# [WORK INSTRUCTION]
Set the data below down again, exactly, with every picture left out.

# [AVAILABLE DATA]
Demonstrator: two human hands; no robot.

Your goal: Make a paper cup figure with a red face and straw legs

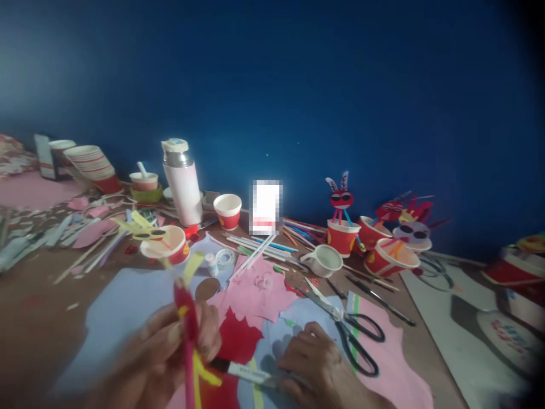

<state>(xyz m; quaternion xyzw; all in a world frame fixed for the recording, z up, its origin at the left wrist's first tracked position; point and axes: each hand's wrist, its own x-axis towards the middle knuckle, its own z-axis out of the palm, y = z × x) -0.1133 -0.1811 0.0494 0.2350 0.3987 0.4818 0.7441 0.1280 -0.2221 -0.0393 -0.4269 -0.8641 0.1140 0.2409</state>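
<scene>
A red-and-pink craft piece (188, 326) is in the left hand (174, 343), low at the near edge of the table. It stands roughly upright, a slim, slightly blurred stem, with a yellow strip at its top and more yellow strips bending out lower down. The left fingers close around it. The right hand (317, 360) lies on blue paper (270, 352), fingers curled in, at the end of a white-barrelled tool (251, 374); I cannot tell whether it grips it.

Red paper (239, 336) lies between the hands, and black-handled scissors (340, 315) lie just beyond the right one. Farther out, a white handled cup (326, 261) shows its pale inside. On the left, a red-and-white cup (172, 244) has a yellow face figure (149, 233) at its rim. A plain red cup (227, 213) stands beside a lidded flask (183, 187). A small cup (143, 181) with a white stick in it sits in a green bowl (147, 194), near a leaning cup stack (96, 167). Toward the right, a red eared figure (342, 199) stands in a cup (344, 241); a wider cup (389, 261) holds something orange.
</scene>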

# [WRITTEN RESPONSE]
Demonstrator: two human hands; no robot.

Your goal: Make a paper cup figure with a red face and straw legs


<state>(xyz m; quaternion xyzw; all in a world frame fixed for the recording, z up, its origin at the left wrist's first tracked position; point and axes: each hand's wrist, its own x-axis towards the middle knuckle, its own z-axis out of the palm, y = z × x) -0.1133 -0.1811 0.0494 0.2350 0.3987 0.4818 0.7441 0.1280 -0.2221 -0.0393 -0.4269 -0.8641 0.1140 0.2409</state>
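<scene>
A red-and-pink craft piece (188, 326) is in the left hand (174, 343), low at the near edge of the table. It stands roughly upright, a slim, slightly blurred stem, with a yellow strip at its top and more yellow strips bending out lower down. The left fingers close around it. The right hand (317, 360) lies on blue paper (270, 352), fingers curled in, at the end of a white-barrelled tool (251, 374); I cannot tell whether it grips it.

Red paper (239, 336) lies between the hands, and black-handled scissors (340, 315) lie just beyond the right one. Farther out, a white handled cup (326, 261) shows its pale inside. On the left, a red-and-white cup (172, 244) has a yellow face figure (149, 233) at its rim. A plain red cup (227, 213) stands beside a lidded flask (183, 187). A small cup (143, 181) with a white stick in it sits in a green bowl (147, 194), near a leaning cup stack (96, 167). Toward the right, a red eared figure (342, 199) stands in a cup (344, 241); a wider cup (389, 261) holds something orange.
</scene>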

The exercise has been answered completely.